Shooter: Borderland Coop zu viert, rockt ziemlich die Hütte


----------



## Klon1234 (3. Dezember 2009)

*AW: LAN - Spiele für 4-6 Spieler  - Eure Tipps!*

Was im LAN auch immer wieder unfassbar geil und ein Strategiespiel ist, ist Command & Conquer Generäle. Macht besonders mit der von dir angegebenen Spielergröße einfach nur tierisch bock!

 Was ansonsten auch immer Spaß macht sind WarCcraft 3 Funmaps!


----------



## Rabowke (3. Dezember 2009)

*AW: LAN - Spiele für 4-6 Spieler  - Eure Tipps!*



			
				Klon1234 am 03.12.2009 08:32 schrieb:
			
		

> Was im LAN auch immer wieder unfassbar geil und ein Strategiespiel ist, ist Command & Conquer Generäle. Macht besonders mit der von dir angegebenen Spielergröße einfach nur tierisch bock!


Stimmt schon, nur hatten wir damals massive Probleme im Netzwerk. Wir hatten irgendwann immer (!) die Fehlermeldung, dass das Spiel nicht mehr synchron laufen würde. Diese Fehlermeldung zog sich übrigens durch alle C&C Teile hinweg, andere Spiele wie besagtes RoN oder Starcraft liefen stundenlang ohne Probleme. :-o


----------



## Mourning-Blade (3. Dezember 2009)

*AW: LAN - Spiele für 4-6 Spieler  - Eure Tipps!*

Danke schonmal für die Tipps, Generals würde ich gern spielen,war damals immer toll,aber haben alle Vista bzw 7, da macht das ja Probleme... 

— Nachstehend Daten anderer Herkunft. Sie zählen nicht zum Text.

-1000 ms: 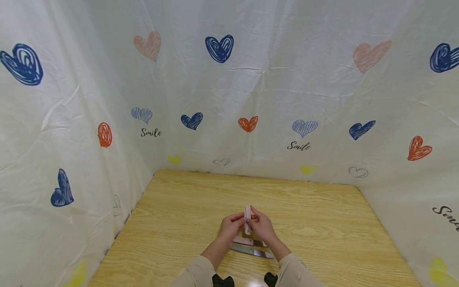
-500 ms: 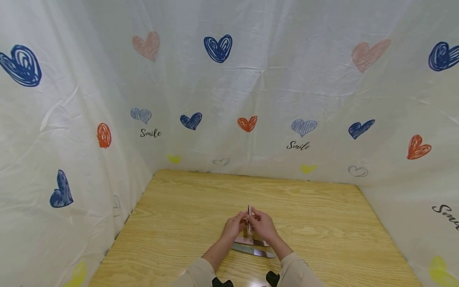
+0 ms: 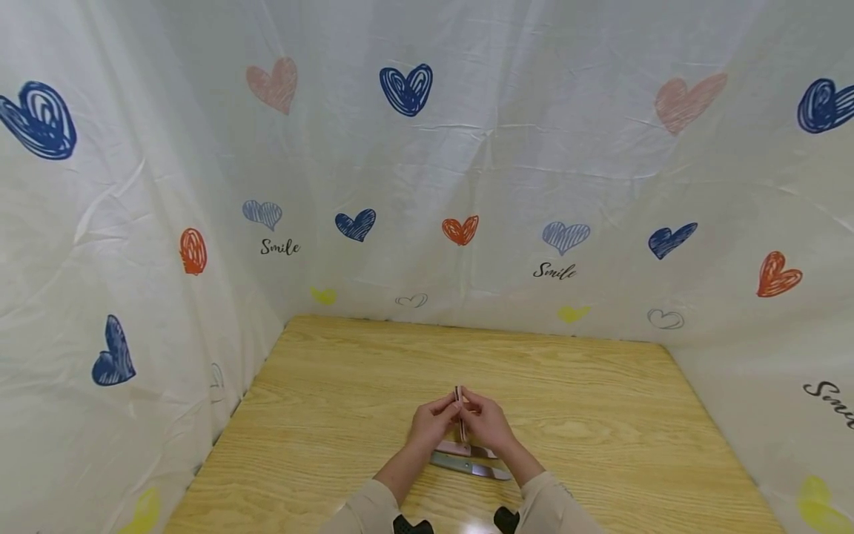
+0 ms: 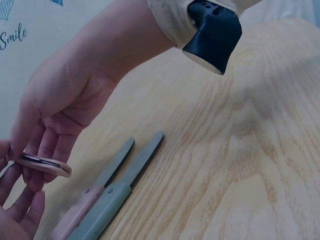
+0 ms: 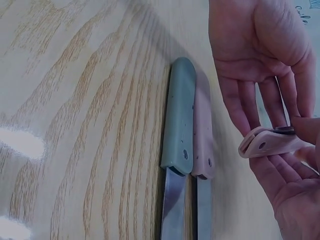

 Und Trackmania ist ja ohne Kollisionabfrage,oder? Wollen uns ja schön rammen und so...


----------



## Herbboy (3. Dezember 2009)

*AW: LAN - Spiele für 4-6 Spieler  - Eure Tipps!*

CoD4 kann man mit nur einem key im LAN spielen, und es gibt 7 karten, die man wunderbar auch mit nur 4-6 leuten spielen kann, sofern man nicht unbedingt ne wilde ballerei will (Crash, Bog, Showdown, Killhouse, shipment, Vacant, Crossfire) - ich spiel diese maps sogar oft nur 1 vs 1.


----------



## Restless27 (6. Dezember 2009)

*AW: LAN - Spiele für 4-6 Spieler  - Eure Tipps!*

Also als Rennspiel würd ich jetzt noch GRID einwerfen. Hat uns bei unserer letzter LAN eine ganze Nacht gut unterhalten.


----------



## Rising-Evil (8. Juni 2011)

*AW: LAN - Spiele für 4-6 Spieler  - Eure Tipps!*

Rainbow Six Vegas (1+2)
BLUR (Rennspiel)


----------